### Task description
Return all of the material exactly; no line may be dropped.
════════════════════
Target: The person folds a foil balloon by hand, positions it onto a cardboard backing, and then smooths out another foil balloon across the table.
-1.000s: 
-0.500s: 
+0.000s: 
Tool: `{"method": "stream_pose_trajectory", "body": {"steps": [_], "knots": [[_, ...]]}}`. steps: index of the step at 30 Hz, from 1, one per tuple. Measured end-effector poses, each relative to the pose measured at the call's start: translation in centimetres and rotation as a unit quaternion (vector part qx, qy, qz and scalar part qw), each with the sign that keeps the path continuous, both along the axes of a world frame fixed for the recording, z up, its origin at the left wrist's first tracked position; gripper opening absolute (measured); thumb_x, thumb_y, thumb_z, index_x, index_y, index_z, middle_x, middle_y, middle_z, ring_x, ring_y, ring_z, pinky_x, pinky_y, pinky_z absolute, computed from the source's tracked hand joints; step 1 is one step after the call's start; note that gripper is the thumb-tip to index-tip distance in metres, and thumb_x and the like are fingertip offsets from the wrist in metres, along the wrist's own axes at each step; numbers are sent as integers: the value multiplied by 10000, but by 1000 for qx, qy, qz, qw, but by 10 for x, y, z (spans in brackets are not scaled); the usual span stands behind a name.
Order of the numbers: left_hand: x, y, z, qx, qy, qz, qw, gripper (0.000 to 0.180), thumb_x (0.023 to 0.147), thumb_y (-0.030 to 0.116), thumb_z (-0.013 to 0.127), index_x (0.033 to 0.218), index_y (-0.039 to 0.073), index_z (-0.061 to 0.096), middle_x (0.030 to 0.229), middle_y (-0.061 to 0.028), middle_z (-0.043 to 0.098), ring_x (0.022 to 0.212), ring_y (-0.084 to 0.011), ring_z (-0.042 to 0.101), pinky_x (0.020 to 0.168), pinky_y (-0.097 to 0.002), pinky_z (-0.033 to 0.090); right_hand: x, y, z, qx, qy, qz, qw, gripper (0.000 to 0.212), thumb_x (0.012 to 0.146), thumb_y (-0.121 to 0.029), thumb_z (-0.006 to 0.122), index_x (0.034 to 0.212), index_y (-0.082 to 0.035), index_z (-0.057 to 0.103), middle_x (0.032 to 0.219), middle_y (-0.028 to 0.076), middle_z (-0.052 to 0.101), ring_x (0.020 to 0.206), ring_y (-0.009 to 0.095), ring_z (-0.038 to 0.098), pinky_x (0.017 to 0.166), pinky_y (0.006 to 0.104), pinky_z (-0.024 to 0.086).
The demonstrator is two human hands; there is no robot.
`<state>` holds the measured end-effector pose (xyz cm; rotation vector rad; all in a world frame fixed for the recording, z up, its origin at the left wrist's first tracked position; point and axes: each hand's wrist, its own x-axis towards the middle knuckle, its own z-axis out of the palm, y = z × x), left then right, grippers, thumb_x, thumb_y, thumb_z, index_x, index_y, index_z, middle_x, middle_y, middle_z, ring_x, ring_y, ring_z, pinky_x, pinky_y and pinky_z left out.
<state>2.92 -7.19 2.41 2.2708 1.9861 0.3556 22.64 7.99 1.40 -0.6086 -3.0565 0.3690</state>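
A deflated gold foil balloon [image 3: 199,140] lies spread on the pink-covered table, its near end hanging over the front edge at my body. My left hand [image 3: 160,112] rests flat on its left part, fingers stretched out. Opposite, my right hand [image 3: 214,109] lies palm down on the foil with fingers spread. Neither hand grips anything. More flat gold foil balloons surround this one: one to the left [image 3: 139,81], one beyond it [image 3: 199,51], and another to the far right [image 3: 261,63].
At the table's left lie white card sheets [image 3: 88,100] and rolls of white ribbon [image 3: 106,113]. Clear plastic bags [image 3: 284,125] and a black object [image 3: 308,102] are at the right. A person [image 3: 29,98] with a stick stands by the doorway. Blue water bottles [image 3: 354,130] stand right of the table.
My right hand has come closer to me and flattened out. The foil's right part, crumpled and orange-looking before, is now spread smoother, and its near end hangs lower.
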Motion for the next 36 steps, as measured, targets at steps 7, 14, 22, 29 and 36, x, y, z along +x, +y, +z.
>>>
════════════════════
### Answer for the task
Target: The person folds a foil balloon by hand, positions it onto a cardboard backing, and then smooths out another foil balloon across the table.
-1.000s: 
-0.500s: 
+0.000s: 
Tool: `{"method": "stream_pose_trajectory", "body": {"steps": [_], "knots": [[_, ...]]}}`. steps: index of the step at 30 Hz, from 1, one per tuple. Measured end-effector poses, each relative to the pose measured at the call's start: translation in centimetres and rotation as a unit quaternion (vector part qx, qy, qz and scalar part qw), each with the sign that keeps the path continuous, both along the axes of a world frame fixed for the recording, z up, its origin at the left wrist's first tracked position; gripper opening absolute (measured); thumb_x, thumb_y, thumb_z, index_x, index_y, index_z, middle_x, middle_y, middle_z, ring_x, ring_y, ring_z, pinky_x, pinky_y, pinky_z absolute, computed from the source's tracked hand joints; step 1 is one step after the call's start; note that gripper is the thumb-tip to index-tip distance in metres, and thumb_x and the like are fingertip offsets from the wrist in metres, along the wrist's own axes at each step; numbers are sent as integers: the value multiplied by 10000, but by 1000 for qx, qy, qz, qw, but by 10 for x, y, z (spans in brackets are not scaled); the usual span stands behind a name.
Order of the numbers: left_hand: x, y, z, qx, qy, qz, qw, gripper (0.000 to 0.180), thumb_x (0.023 to 0.147), thumb_y (-0.030 to 0.116), thumb_z (-0.013 to 0.127), index_x (0.033 to 0.218), index_y (-0.039 to 0.073), index_z (-0.061 to 0.096), middle_x (0.030 to 0.229), middle_y (-0.061 to 0.028), middle_z (-0.043 to 0.098), ring_x (0.022 to 0.212), ring_y (-0.084 to 0.011), ring_z (-0.042 to 0.101), pinky_x (0.020 to 0.168), pinky_y (-0.097 to 0.002), pinky_z (-0.033 to 0.090); right_hand: x, y, z, qx, qy, qz, qw, gripper (0.000 to 0.212), thumb_x (0.012 to 0.146), thumb_y (-0.121 to 0.029), thumb_z (-0.006 to 0.122), index_x (0.034 to 0.212), index_y (-0.082 to 0.035), index_z (-0.057 to 0.103), middle_x (0.032 to 0.219), middle_y (-0.028 to 0.076), middle_z (-0.052 to 0.101), ring_x (0.020 to 0.206), ring_y (-0.009 to 0.095), ring_z (-0.038 to 0.098), pinky_x (0.017 to 0.166), pinky_y (0.006 to 0.104), pinky_z (-0.024 to 0.086).
The demonstrator is two human hands; there is no robot.
`<state>` holds the measured end-effector pose (xyz cm; rotation vector rad; all in a world frame fixed for the recording, z up, its origin at the left wrist's first tracked position; point and axes: each hand's wrist, its own x-axis towards the middle knuckle, its own z-axis out of the palm, y = z × x), left then right, grippers, thumb_x, thumb_y, thumb_z, index_x, index_y, index_z, middle_x, middle_y, middle_z, ring_x, ring_y, ring_z, pinky_x, pinky_y and pinky_z left out.
<state>2.92 -7.19 2.41 2.2708 1.9861 0.3556 22.64 7.99 1.40 -0.6086 -3.0565 0.3690</state>
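A deflated gold foil balloon [image 3: 199,140] lies spread on the pink-covered table, its near end hanging over the front edge at my body. My left hand [image 3: 160,112] rests flat on its left part, fingers stretched out. Opposite, my right hand [image 3: 214,109] lies palm down on the foil with fingers spread. Neither hand grips anything. More flat gold foil balloons surround this one: one to the left [image 3: 139,81], one beyond it [image 3: 199,51], and another to the far right [image 3: 261,63].
At the table's left lie white card sheets [image 3: 88,100] and rolls of white ribbon [image 3: 106,113]. Clear plastic bags [image 3: 284,125] and a black object [image 3: 308,102] are at the right. A person [image 3: 29,98] with a stick stands by the doorway. Blue water bottles [image 3: 354,130] stand right of the table.
My right hand has come closer to me and flattened out. The foil's right part, crumpled and orange-looking before, is now spread smoother, and its near end hangs lower.
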Motion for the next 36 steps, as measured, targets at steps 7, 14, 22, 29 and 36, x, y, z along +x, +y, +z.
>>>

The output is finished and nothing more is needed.